Cross-arch assembler: the remaining problems (5–10)¶
This continues
Cross-arch assembler: the 4 hard problems. That
doc covered register allocation, instruction selection, fresh labels,
and ABI marshalling — and found the key split: problems that need only
bookkeeping (a counter/stack) are solvable inside the library with
Capy's mutable context, while problems that need reasoning (type
inference, liveness, per-position computation) are out of reach.

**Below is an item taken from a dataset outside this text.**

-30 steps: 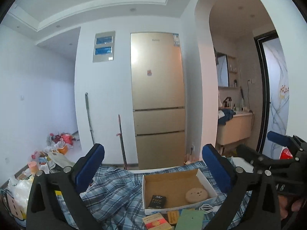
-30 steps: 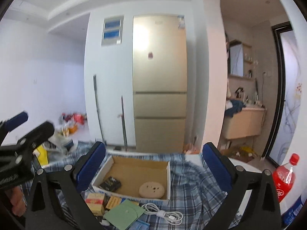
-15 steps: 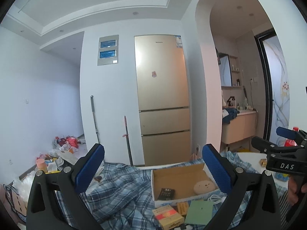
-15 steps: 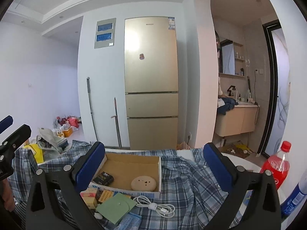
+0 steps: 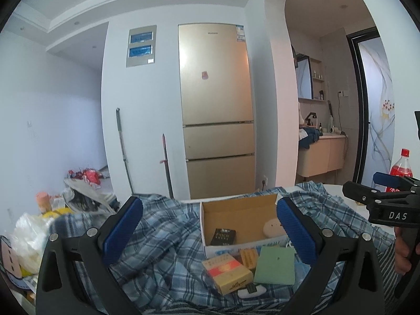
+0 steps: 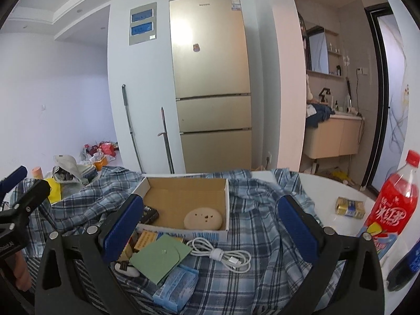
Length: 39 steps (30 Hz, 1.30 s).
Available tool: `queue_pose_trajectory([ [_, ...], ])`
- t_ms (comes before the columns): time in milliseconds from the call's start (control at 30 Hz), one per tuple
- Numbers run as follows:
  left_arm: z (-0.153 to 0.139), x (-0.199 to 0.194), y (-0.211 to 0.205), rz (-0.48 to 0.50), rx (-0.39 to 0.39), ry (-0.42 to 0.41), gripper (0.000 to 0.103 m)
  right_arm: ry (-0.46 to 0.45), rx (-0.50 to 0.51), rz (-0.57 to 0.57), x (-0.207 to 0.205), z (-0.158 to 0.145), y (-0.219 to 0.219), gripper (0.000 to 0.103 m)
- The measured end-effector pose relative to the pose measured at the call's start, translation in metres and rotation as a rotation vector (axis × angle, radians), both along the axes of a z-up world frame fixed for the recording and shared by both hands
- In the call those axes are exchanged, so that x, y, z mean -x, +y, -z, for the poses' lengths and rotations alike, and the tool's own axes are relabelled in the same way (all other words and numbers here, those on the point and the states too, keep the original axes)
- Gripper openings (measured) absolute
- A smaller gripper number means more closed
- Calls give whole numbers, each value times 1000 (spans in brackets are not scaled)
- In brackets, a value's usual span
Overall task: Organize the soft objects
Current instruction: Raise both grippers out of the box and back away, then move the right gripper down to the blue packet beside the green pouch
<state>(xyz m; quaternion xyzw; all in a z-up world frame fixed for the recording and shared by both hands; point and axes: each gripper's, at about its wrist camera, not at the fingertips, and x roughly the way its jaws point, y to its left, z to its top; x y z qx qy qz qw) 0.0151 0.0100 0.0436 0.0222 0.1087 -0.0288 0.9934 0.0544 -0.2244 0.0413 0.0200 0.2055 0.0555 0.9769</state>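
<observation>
A crumpled blue plaid shirt [image 5: 168, 239] lies spread over the table; it also shows in the right wrist view [image 6: 262, 225]. On it stands an open cardboard box [image 5: 236, 210], also in the right wrist view [image 6: 183, 199], holding a round beige pad [image 6: 203, 218] and a small black box [image 5: 223, 236]. My left gripper [image 5: 208, 232] is open above the shirt, in front of the box. My right gripper [image 6: 210, 229] is open and empty, also in front of the box.
Small packets [image 5: 227, 271], a green envelope [image 6: 160, 258], a white cable [image 6: 225, 254] and a blue tissue pack [image 6: 176, 287] lie on the shirt. A red bottle [image 6: 399, 199] and a gold packet [image 6: 350, 206] stand on the white table at right. Bags [image 5: 29, 236] pile at left.
Both grippers have tilted downward and drawn closer, so the box and the small items sit larger in view. Both stay open and empty.
</observation>
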Motion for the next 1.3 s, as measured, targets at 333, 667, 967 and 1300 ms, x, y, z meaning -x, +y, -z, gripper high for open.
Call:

This doc applies that same lens to the next six things a real back-end does. Every example below is real engine output. The result is a four-way classification:
| Badge | Meaning |
|---|---|
| ✅ in-library | Solvable today with context bookkeeping |
| ⚠️ partial | Works for the common cases; a residual reasoning case stays out |
| ❌ out of reach | Needs reasoning over the program or the emitted output |
| ⤷ delegated | Not Capy's job — the assembler/linker handles it |
| ◆ design choice | A constraint on how you design the source, not a blocker |
A fact used throughout: Capy's arithmetic helpers are add, sub,
mul, div, mod, align, and percent (source of truth:
infra/helpers.go). div/mod/align were
added in this release precisely because alignment math
used to run out of road — there's still no general bitwise op, but
align n a (round n up to the next multiple of a) covers the layout
and stack-frame cases directly.
Problem 5 — Constant folding and propagation ✅¶
Evaluating 2 + 3 to 5 at compile time. Because helper calls run at
emit time, the library can fold literal constants:
function li
arg literal "li"
arg capture dst ident
arg capture a int
arg capture b int
write `mov ${dst}, ${add a b} ; folded ${a}+${b}
`
end
✅ Real output — li rax 2 3:
Constant propagation is also in-library. The first version of this
doc classified propagation — "track that x was set to 5 three
statements ago and fold x + 1 into 6" — as out of reach. That was
wrong. context carries a map across statements, so the library can
record x → 5 when it sees the assignment, look it up when x is used,
fold, and clear the map at a block boundary (new basic block /
function) so a stale value never propagates across a branch — exactly
the "clear on new branch or function" discipline a real folder uses:
context
known {}
end
function let
arg literal "let"
arg capture name ident
arg capture val int
set context.known[name] val # record x -> 5
write `mov ${name}, ${val}
`
end
function addk
arg literal "addk"
arg capture name ident
arg capture k int
# Direct dynamic map read — `context.known[name]` resolves the
# captured key (see "value-position indexing" below). Before that
# landed this was a `for kk,v in context.known / if kk == name` scan.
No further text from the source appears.